Simulating deformable objects under rich interactions remains a fundamental challenge for real-to-sim robot manipulation, with dynamics jointly driven by environmental effects and robot actions. Existing simulators rely on predefined physics or data-driven dynamics without robot-conditioned control, limiting accuracy, stability, and generalization. This paper presents SoMA, a 3D Gaussian Splat simulator for soft-body manipulation. SoMA couples deformable dynamics, environmental forces, and robot joint actions in a unified latent neural space for end-to-end real-to-sim simulation. Modeling interactions over learned Gaussian splats enables controllable, stable long-horizon manipulation and generalization beyond observed trajectories without predefined physical models. SoMA improves resimulation accuracy and generalization on real-world robot manipulation by 20\%, enabling stable simulation of complex tasks such as long-horizon cloth folding.

Overview of SoMA

SoMA framework

SoMA takes RGB observations and robot joint-space actions collected from real-world manipulation as input (Left). It reconstructs deformable objects as hierarchical Gaussian splats, and propagates them through a neural simulator with supervision from rendering and dynamics (Middle). Object motion is driven by force-based interactions, where environmental and robot-induced forces act on splats to produce deformation (Right). A two-stage multi-resolution training strategy first captures global motion with large temporal gaps and then refines fine-grained dynamics under occlusion and contact using small gaps.

Results

Qualitative resimulation and generalization under robot manipulation

Qualitative resimulation and generalization under robot manipulation. Left: resimulation on training trajectories. Right: generalization to unseen robot actions and contact configurations. Across diverse soft-body objects, including near-linear (rope), near-planar (cloth), and volumetric (doll) objects, SoMA produces stable, long-horizon simulations that closely match observed dynamics. PhysTwin shows deviations under complex or unseen interactions due to real-to-sim mismatch, while GausSim often remains static or unstable in challenging scenarios.

Multi-view results

Multi-view results Our method maintains consistent 3D geometric structure and visually accurate, physically plausible dynamics across both the main and side views, demonstrating strong viewpoint-consistent simulation.

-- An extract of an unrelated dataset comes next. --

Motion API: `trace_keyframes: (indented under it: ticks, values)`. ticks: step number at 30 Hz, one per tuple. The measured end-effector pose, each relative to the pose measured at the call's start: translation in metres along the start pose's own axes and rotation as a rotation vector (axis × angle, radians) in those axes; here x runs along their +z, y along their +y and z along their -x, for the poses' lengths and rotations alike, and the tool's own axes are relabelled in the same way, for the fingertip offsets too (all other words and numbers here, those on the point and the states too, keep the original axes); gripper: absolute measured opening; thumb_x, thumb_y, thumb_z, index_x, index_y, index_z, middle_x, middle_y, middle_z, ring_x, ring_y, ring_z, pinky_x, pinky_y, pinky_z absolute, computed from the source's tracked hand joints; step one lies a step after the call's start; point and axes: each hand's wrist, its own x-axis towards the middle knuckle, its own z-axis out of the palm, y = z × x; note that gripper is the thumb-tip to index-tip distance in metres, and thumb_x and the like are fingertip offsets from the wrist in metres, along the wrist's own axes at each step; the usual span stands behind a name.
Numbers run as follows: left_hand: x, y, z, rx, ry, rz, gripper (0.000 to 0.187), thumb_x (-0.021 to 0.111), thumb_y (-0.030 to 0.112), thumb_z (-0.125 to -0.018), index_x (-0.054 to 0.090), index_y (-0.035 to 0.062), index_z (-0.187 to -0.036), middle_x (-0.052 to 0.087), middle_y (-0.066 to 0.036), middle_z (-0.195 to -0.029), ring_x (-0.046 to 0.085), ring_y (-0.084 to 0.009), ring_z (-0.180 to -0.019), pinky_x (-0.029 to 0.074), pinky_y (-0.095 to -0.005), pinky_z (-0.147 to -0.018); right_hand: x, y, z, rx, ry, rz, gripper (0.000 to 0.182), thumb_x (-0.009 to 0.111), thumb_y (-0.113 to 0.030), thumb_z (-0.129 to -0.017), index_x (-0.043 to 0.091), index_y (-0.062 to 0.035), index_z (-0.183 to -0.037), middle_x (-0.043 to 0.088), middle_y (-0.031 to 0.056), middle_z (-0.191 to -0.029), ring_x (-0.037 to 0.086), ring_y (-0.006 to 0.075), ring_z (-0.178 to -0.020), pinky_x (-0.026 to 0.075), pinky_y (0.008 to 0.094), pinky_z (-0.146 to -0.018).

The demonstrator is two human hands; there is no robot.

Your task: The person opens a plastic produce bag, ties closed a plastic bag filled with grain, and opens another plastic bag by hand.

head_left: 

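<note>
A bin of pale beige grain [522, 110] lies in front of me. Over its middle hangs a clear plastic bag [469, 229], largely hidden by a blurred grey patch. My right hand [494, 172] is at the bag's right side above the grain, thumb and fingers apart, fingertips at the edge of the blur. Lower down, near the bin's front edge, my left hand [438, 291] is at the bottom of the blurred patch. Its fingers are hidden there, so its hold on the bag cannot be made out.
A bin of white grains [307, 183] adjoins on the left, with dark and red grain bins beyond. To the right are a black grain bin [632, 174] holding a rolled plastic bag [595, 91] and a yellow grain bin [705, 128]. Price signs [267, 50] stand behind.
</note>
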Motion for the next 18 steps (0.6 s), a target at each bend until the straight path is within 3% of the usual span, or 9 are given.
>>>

Quantitative evaluation on resimulation and generalization under robot manipulation

Quantitative evaluation on resimulation and generalization under robot manipulation. We report performance comparisons with PhysTwin and GausSim across image-based and depth-based metrics. Our method achieves the best results across all metrics, demonstrating robust and accurate real-to-sim simulation.